Immobilier : en Angleterre, ces propriétaires piégés par la dissociation du foncier et du bâti


Dissocier le foncier et le bâti ? En France, cette idée ressurgit comme une solution à la crise du logement dans les grandes villes. En Angleterre, ce schéma, remontant à l’époque féodale , a été éprouvé depuis des siècles. On pense bien sûr aux avenues commerçantes du centre de Londres qui appartiennent en grande partie à la couronne britannique. Mais le « leasehold », ce bail qui donne un droit de propriété sur une durée limitée, typiquement 99 ans ou 125 ans, est plus répandu qu’on ne le pense.

Près de 5 millions de logements sont concernés, selon les chiffres du ministère britannique du Logement, en grande majorité des appartements. Ces baux sont bien plus fréquents dans le centre de Londres, notamment dans les quartiers de Westminster ou de la City où plus de 85 % des appartements sont concernés. On en trouve également dans des villes du Nord de l’Angleterre telles que Manchester, Bolton ou Sheffield.

Schéma controversé

Loin d’avoir résolu le problème des prix de l’immobilier outre-Manche, le « leasehold » est un schéma controversé, éclaboussé par de nombreux scandales. L’an dernier, le ministre conservateur Michael Gove l’a décrit comme un « système féodal dépassé », au moment où il dévoilait les contours d’une réforme.

Plus récemment, l’autorité britannique de la Concurrence, la CMA (Competition and Markets Authority), a dénoncé les rentes excessives versées par les « leaseholders » aux « freeholders », les propriétaires fonciers.

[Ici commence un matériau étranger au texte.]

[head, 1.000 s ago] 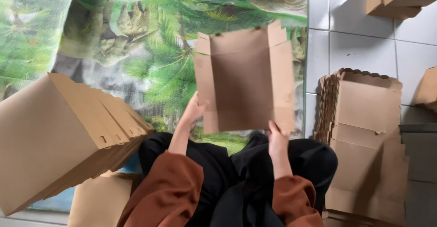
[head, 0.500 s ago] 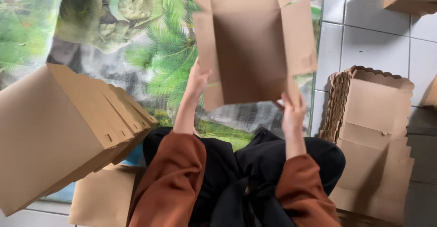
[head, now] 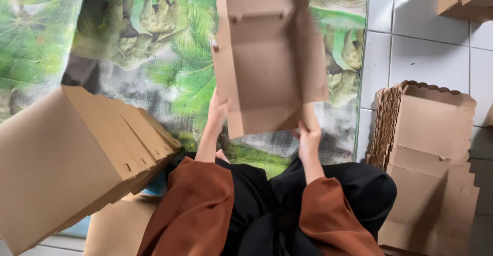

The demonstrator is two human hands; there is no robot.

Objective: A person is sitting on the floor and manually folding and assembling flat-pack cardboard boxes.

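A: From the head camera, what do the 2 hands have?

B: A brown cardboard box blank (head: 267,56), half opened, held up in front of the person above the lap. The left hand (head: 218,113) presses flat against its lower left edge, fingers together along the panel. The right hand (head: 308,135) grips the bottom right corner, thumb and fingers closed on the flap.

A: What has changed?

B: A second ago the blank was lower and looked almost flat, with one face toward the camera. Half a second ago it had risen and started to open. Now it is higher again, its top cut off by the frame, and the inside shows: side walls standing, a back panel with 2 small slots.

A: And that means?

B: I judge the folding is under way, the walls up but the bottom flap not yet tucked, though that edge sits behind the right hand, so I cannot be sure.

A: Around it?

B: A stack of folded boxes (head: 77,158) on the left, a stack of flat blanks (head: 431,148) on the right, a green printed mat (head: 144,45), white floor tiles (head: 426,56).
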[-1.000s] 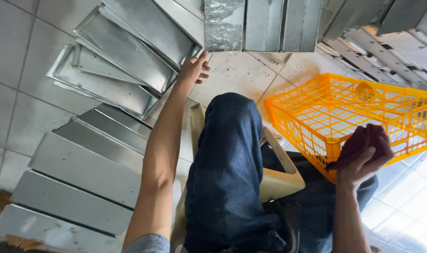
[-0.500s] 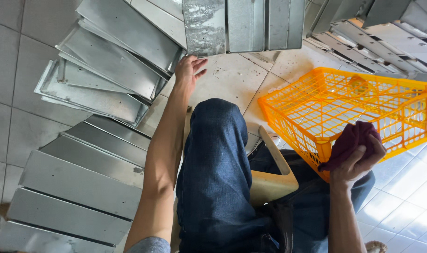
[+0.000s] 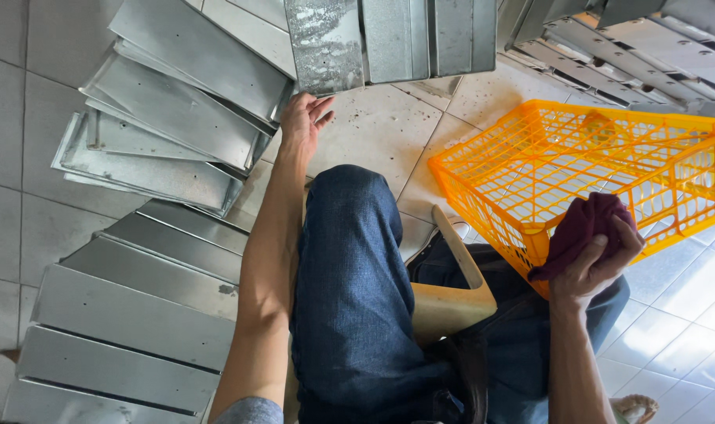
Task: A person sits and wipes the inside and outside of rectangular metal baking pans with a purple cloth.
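Metal trays (image 3: 177, 110) at left hand (image 3: 299, 126), orange crate (image 3: 609, 169) beside

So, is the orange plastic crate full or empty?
Empty, as far as it shows. Through the orange crate only its mesh floor and the tiles beneath appear. Its right end is cut off, and the right hand with a dark red cloth covers one corner.

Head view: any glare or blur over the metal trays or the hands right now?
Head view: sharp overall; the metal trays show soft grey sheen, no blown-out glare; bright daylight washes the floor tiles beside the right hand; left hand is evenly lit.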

Certains découvrent, après avoir acheté leur bien, des clauses prévoyant un doublement de ce « loyer » tous les dix ans. Pour cette raison, il leur est parfois impossible de revendre leur logement : on les appelle les « prisonniers du leasehold ». D’autres doivent s’acquitter de frais exorbitants pour pouvoir faire des travaux, même les plus basiques. On parle de 60 livres pour remplacer une sonnette, par exemple.

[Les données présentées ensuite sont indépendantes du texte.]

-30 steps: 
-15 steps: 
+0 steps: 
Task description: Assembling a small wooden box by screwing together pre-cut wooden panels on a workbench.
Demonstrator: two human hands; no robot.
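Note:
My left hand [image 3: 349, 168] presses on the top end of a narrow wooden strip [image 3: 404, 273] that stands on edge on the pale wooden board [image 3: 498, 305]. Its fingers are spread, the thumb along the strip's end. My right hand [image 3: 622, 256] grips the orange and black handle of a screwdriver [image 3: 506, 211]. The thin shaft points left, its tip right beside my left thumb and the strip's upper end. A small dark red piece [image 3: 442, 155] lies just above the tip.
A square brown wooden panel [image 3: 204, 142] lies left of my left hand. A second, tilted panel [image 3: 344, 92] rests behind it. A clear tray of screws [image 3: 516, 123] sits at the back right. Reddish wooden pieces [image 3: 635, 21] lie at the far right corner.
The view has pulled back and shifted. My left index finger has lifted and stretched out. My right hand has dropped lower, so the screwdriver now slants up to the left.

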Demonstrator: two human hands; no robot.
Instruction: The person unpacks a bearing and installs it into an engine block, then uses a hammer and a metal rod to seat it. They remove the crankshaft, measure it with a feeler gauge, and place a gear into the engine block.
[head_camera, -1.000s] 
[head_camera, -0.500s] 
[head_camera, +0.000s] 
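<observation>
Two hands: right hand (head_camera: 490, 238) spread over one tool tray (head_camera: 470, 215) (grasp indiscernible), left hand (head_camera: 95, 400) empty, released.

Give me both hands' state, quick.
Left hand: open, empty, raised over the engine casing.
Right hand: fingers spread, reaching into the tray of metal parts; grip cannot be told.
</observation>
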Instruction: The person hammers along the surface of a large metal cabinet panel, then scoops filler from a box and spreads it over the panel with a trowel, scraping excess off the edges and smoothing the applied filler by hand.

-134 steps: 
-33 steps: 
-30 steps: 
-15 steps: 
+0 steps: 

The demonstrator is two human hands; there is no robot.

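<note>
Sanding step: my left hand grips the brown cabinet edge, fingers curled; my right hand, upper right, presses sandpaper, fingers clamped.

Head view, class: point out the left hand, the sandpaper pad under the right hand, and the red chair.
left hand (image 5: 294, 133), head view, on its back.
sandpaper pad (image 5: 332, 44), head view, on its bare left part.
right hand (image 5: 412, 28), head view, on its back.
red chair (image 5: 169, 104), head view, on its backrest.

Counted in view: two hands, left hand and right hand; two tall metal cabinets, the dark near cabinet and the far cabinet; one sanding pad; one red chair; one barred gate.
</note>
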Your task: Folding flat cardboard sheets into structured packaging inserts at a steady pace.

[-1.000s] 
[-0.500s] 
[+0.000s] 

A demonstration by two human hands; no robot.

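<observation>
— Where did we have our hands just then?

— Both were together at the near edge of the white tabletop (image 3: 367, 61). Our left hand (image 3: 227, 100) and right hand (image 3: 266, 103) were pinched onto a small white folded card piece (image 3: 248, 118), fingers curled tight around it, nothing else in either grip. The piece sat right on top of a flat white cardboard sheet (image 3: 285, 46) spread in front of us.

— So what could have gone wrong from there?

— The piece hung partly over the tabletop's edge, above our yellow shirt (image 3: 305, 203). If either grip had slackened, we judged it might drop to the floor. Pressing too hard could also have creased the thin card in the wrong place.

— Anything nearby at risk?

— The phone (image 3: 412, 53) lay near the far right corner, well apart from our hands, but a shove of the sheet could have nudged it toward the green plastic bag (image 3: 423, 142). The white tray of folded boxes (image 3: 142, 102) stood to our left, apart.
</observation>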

Concentration des richesses

L’autre reproche adressé à ce schéma est qu’il conduit à une forte concentration des richesses. Dans un livre intitulé « Who owns England ? », l’auteur Guy Shrubsole avait conclu que la moitié de l’Angleterre était détenue par moins de 1 % de la population. Soit 25.000 propriétaires tout au plus : des aristocrates, des proches de la famille royale, des fonds de pension, des oligarques et des banquiers de la City.

Dans ce contexte, une réforme du « leasehold » a été promise de longue date. L’ex-Premier ministre Boris Johnson l’avait inscrite à son programme pour l’élection de 2019. Une commission réunissant des experts juridiques s’est réunie un an plus tard pour dresser toutes les faiblesses du système : il y en avait pour 850 pages.

Réforme récente

De là est née la réforme défendue par le ministre du logement, Michael Gove. Dans ses grandes lignes, cette loi a interdit de nouvelles maisons en « leasehold », a facilité la procédure pour les occupants voulant racheter ou étendre leur bail, et a introduit plus de transparence dans les frais facturés par les propriétaires du foncier.

Toutefois, certaines dispositions réclamées par les associations de défense de « leaseholders » n’y figurent pas, comme un plafond sur les rentes. Il faut dire que cette loi a été adoptée en urgence le mois dernier dans la toute dernière semaine de la session parlementaire, juste après l’annonce de l’élection générale du 4 juillet au Royaume-Uni par Rishi Sunak. Un peu plus et elle passait à la trappe.